• **What is needed**
Check the material that follows and say how many lines include the string "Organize", giving the number alone.

=-=-=-=-=

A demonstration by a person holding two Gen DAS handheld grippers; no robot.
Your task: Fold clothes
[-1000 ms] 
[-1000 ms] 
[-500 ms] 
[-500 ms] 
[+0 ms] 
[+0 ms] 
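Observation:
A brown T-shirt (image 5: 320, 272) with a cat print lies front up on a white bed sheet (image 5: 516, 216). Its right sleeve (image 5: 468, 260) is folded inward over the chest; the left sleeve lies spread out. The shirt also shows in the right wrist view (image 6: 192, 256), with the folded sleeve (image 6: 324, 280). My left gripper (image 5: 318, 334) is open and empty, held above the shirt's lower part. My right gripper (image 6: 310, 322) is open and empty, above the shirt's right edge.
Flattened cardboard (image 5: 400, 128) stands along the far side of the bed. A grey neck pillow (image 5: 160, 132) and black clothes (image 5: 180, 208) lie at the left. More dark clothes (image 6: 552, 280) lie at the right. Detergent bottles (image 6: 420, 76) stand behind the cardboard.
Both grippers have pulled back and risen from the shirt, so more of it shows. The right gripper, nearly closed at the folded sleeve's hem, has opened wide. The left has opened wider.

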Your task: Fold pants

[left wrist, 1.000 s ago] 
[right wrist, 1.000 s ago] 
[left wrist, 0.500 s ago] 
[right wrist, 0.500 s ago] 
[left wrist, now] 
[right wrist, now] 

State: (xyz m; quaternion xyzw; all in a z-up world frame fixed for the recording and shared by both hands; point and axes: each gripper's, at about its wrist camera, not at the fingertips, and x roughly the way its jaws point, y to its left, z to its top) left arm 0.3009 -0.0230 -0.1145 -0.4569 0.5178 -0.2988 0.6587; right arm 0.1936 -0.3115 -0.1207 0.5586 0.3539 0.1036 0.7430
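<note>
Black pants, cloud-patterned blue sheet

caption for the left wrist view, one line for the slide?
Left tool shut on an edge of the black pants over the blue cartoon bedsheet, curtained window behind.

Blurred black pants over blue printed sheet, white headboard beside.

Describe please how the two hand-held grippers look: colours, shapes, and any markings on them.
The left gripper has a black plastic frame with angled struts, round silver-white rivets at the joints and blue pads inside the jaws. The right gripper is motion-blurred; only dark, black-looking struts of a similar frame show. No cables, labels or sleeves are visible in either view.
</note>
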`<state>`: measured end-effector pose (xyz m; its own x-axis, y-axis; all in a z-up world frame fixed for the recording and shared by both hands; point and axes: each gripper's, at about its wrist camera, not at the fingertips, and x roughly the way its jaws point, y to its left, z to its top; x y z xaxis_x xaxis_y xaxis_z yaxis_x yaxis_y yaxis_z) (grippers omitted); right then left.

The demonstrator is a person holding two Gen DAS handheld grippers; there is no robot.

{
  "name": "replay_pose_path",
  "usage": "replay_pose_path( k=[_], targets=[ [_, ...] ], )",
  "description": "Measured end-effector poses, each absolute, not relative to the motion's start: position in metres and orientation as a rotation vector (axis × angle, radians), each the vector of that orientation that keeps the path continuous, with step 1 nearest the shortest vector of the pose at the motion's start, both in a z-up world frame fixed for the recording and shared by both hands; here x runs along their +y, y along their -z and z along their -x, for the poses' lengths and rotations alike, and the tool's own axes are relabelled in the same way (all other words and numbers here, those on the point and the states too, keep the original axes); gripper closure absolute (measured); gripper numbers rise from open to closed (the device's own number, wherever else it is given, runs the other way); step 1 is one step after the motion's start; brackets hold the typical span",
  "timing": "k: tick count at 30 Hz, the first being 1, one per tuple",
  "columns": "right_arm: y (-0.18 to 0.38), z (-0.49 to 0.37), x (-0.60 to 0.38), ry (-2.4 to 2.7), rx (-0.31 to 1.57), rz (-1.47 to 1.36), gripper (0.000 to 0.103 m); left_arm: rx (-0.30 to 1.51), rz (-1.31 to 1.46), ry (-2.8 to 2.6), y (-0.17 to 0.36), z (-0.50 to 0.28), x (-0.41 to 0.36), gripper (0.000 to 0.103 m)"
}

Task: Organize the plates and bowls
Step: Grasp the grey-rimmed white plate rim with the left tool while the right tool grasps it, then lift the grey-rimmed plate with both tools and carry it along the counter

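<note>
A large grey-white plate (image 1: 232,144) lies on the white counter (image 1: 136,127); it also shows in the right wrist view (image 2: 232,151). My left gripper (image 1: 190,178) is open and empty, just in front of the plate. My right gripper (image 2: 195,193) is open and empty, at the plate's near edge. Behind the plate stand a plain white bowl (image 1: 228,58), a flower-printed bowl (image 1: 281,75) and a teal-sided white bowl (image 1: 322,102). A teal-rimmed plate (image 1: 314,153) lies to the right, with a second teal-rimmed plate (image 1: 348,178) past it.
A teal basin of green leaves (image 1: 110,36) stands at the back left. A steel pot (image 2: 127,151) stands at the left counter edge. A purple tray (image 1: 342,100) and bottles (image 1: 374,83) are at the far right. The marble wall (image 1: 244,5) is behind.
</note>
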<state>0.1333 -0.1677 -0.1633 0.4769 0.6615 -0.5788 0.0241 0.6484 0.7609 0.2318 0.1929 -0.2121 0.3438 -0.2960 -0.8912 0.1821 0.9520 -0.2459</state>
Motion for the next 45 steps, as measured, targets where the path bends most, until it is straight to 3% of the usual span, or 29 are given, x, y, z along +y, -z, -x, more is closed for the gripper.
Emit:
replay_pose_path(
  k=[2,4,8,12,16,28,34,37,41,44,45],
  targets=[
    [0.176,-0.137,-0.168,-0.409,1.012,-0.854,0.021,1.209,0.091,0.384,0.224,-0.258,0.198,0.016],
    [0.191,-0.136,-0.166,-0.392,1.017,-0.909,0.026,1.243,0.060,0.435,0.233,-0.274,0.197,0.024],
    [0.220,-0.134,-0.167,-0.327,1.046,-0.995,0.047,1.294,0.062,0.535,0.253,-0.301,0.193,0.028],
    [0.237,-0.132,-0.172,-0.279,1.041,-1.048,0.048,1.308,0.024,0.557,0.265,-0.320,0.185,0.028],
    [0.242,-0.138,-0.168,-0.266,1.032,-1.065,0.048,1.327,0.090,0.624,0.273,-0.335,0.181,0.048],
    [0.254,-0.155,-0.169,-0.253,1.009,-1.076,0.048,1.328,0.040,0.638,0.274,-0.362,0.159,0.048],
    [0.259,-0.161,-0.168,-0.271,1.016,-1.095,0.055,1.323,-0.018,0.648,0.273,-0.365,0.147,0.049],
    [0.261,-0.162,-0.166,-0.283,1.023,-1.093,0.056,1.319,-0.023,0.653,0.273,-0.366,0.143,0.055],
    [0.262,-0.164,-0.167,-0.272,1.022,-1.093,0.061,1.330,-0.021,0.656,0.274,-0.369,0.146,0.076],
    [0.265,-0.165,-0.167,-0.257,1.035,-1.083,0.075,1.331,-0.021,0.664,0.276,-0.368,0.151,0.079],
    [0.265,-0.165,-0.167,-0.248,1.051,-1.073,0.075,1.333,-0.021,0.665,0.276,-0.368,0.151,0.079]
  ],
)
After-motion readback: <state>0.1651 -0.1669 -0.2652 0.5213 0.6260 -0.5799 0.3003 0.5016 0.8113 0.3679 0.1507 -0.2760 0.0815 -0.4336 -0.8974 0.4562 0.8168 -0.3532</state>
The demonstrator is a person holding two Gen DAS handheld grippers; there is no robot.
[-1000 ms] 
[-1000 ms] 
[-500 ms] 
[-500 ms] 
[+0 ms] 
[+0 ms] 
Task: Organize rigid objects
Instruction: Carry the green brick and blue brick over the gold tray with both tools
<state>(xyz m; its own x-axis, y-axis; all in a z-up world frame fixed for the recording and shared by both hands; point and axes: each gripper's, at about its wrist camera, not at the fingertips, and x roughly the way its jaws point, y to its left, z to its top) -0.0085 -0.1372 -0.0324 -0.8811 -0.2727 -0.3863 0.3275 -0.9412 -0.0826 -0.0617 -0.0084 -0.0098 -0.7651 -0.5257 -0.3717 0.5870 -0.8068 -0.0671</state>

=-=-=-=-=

• **Written solution**
2